▶ **WHAT TO WORK ON**
Repeat the whole listing below exactly as it reads.

▶ **EXERCISE DATA**
# # #

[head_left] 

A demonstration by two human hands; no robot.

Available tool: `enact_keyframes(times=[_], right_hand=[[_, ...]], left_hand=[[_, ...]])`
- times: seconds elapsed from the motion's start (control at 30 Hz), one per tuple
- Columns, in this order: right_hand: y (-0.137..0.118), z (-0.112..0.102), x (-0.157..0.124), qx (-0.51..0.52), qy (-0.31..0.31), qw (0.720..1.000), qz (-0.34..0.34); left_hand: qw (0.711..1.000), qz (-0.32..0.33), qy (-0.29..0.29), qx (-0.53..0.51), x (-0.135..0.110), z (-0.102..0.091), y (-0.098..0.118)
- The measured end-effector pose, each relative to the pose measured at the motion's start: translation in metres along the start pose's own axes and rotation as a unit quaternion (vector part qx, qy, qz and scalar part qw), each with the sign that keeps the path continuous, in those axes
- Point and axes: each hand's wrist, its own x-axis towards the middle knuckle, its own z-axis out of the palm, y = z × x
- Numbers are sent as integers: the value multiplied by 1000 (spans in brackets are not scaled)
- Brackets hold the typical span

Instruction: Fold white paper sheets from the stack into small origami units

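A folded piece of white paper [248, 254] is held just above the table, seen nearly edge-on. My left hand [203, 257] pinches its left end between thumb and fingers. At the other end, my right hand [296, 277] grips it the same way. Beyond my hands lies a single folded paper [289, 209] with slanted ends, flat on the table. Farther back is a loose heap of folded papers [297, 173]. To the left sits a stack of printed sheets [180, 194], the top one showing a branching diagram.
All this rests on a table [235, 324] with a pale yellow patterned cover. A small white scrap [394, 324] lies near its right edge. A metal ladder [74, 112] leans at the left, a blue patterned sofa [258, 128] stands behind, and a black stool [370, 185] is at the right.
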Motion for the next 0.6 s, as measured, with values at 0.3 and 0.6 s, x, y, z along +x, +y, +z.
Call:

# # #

▶ **THE COMPLETED TASK**
[head_left] 

A demonstration by two human hands; no robot.

Available tool: `enact_keyframes(times=[_], right_hand=[[_, ...]], left_hand=[[_, ...]])`
- times: seconds elapsed from the motion's start (control at 30 Hz), one per tuple
- Columns, in this order: right_hand: y (-0.137..0.118), z (-0.112..0.102), x (-0.157..0.124), qx (-0.51..0.52), qy (-0.31..0.31), qw (0.720..1.000), qz (-0.34..0.34); left_hand: qw (0.711..1.000), qz (-0.32..0.33), qy (-0.29..0.29), qx (-0.53..0.51), x (-0.135..0.110), z (-0.102..0.091), y (-0.098..0.118)
- The measured end-effector pose, each relative to the pose measured at the motion's start: translation in metres along the start pose's own axes and rotation as a unit quaternion (vector part qx, qy, qz and scalar part qw), each with the sign that keeps the path continuous, in those axes
- Point and axes: each hand's wrist, its own x-axis towards the middle knuckle, its own z-axis out of the palm, y = z × x
- Numbers are sent as integers: the value multiplied by 1000 (spans in brackets are not scaled)
- Brackets hold the typical span

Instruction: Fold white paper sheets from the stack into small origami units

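A folded piece of white paper [248, 254] is held just above the table, seen nearly edge-on. My left hand [203, 257] pinches its left end between thumb and fingers. At the other end, my right hand [296, 277] grips it the same way. Beyond my hands lies a single folded paper [289, 209] with slanted ends, flat on the table. Farther back is a loose heap of folded papers [297, 173]. To the left sits a stack of printed sheets [180, 194], the top one showing a branching diagram.
All this rests on a table [235, 324] with a pale yellow patterned cover. A small white scrap [394, 324] lies near its right edge. A metal ladder [74, 112] leans at the left, a blue patterned sofa [258, 128] stands behind, and a black stool [370, 185] is at the right.
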Motion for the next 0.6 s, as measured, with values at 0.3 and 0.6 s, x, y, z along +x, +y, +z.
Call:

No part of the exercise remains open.